BEGIN SUPPLIED INFORMATION
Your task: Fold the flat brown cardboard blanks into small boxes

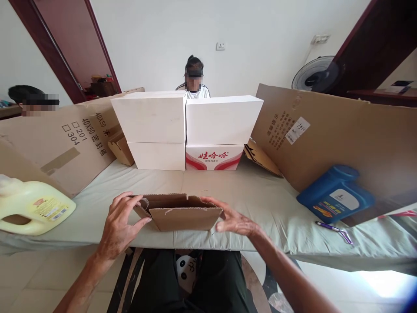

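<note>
A small brown cardboard box [187, 218] with an open top stands near the front edge of the cloth-covered table [257, 195]. My left hand [122, 224] grips its left end, thumb low on the near side and fingers over the top corner. At the opposite end my right hand [234, 219] holds the box, its fingers partly hidden behind the far side. The inside of the box is dark and I cannot make out its contents.
White boxes [150, 119] stand stacked at the back, one a red-marked carton [215, 157]. Large cardboard panels [87, 143] flank the table. A pale yellow jug [39, 208] lies left; a blue jug [337, 195] and purple-handled tool [334, 228] are right. A person [195, 82] sits opposite.
</note>
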`<state>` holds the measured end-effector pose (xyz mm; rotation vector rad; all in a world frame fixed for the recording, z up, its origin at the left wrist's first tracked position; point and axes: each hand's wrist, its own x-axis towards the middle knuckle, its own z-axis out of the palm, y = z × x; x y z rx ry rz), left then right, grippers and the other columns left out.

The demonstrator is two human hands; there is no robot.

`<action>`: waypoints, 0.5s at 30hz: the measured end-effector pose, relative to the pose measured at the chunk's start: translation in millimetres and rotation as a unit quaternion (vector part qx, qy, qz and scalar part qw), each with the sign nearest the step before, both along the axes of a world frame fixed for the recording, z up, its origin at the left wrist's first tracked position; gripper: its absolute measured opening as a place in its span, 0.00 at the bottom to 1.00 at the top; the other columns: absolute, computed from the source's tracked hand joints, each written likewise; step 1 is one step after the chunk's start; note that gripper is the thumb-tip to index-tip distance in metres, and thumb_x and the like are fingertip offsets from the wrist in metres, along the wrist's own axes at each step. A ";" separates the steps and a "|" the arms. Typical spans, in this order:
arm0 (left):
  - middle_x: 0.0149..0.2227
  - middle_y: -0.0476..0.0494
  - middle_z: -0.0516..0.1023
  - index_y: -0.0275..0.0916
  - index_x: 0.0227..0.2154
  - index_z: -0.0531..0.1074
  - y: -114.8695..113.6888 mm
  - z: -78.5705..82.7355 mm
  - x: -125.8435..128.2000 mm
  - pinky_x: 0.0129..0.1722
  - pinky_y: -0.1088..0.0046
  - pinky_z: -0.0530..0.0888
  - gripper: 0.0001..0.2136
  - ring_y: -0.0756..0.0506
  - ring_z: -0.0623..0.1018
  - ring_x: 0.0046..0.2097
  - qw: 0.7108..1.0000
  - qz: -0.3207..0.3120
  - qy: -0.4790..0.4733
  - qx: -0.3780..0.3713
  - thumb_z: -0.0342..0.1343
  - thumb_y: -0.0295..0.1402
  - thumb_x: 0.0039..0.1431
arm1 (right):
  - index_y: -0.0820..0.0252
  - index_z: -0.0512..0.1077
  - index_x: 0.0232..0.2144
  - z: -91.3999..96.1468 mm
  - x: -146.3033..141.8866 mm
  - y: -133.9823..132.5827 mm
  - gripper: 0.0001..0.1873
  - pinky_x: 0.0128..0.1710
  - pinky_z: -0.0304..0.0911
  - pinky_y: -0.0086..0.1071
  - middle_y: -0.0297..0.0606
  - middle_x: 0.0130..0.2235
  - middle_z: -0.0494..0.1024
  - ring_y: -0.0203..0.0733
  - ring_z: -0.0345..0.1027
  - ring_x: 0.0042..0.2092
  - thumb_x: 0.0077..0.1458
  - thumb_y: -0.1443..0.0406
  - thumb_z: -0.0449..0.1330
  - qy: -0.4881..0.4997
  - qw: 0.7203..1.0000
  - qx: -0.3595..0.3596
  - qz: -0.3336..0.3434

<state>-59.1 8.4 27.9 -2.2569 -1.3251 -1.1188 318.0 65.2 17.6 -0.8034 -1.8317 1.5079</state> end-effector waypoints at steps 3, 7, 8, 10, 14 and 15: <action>0.48 0.38 0.80 0.45 0.64 0.69 2.8 -1.4 1.9 0.59 0.46 0.78 0.26 0.32 0.78 0.58 1.000 0.006 -0.025 0.007 0.68 0.32 0.66 | 0.54 0.78 0.61 -36.3 -15.6 -9.6 0.40 0.53 0.75 0.43 0.43 0.52 0.85 0.51 0.78 0.53 0.53 0.42 0.75 0.039 0.998 -0.008 -0.048; 0.62 0.32 0.73 0.43 0.65 0.69 6.8 -14.0 -5.4 0.62 0.45 0.77 0.34 0.31 0.76 0.63 0.972 0.075 -0.220 -0.038 0.74 0.42 0.58 | 0.55 0.84 0.51 -56.2 -28.1 -16.1 0.26 0.54 0.75 0.41 0.38 0.46 0.86 0.50 0.79 0.50 0.61 0.44 0.70 0.051 0.996 0.005 -0.077; 0.63 0.32 0.73 0.43 0.65 0.68 10.1 -19.6 -8.8 0.62 0.45 0.77 0.37 0.30 0.75 0.65 0.949 0.089 -0.294 -0.071 0.76 0.45 0.55 | 0.54 0.84 0.49 -57.9 -28.2 -16.4 0.26 0.54 0.75 0.41 0.38 0.46 0.86 0.50 0.79 0.50 0.61 0.43 0.70 0.053 0.996 0.003 -0.071; 0.61 0.35 0.76 0.43 0.62 0.68 19.3 -30.8 -15.5 0.62 0.45 0.77 0.41 0.30 0.75 0.64 0.882 0.101 -0.436 -0.150 0.78 0.47 0.47 | 0.54 0.84 0.49 -61.0 -26.4 -15.7 0.27 0.54 0.74 0.41 0.37 0.47 0.86 0.50 0.79 0.50 0.60 0.42 0.69 0.051 0.997 0.001 -0.058; 0.48 0.44 0.82 0.43 0.48 0.74 33.5 -42.4 -27.2 0.55 0.53 0.79 0.35 0.37 0.82 0.51 0.775 0.121 -0.579 -0.223 0.81 0.42 0.36 | 0.53 0.83 0.50 -69.4 -22.2 -13.7 0.28 0.56 0.73 0.41 0.37 0.47 0.86 0.52 0.78 0.52 0.58 0.41 0.70 0.036 0.997 0.000 -0.064; 0.46 0.46 0.83 0.43 0.45 0.75 33.7 -42.9 -30.7 0.52 0.55 0.80 0.32 0.38 0.82 0.49 0.768 0.122 -0.589 -0.222 0.81 0.42 0.35 | 0.53 0.84 0.49 -71.1 -21.7 -13.9 0.27 0.55 0.73 0.41 0.37 0.46 0.86 0.52 0.78 0.52 0.57 0.42 0.70 0.035 0.997 0.001 -0.075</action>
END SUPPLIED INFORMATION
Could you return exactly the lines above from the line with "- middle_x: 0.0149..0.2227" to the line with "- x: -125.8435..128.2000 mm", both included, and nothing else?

  - middle_x: 0.0149..0.2227
  - middle_y: -0.0476..0.0494
  - middle_z: -0.0516..0.1023
  - index_y: -0.0275..0.0916
  - index_x: 0.0227..0.2154
  - index_z: -0.0531..0.1074
  - y: -114.8695..113.6888 mm
  - z: -78.5705..82.7355 mm
  - x: -125.8435..128.2000 mm

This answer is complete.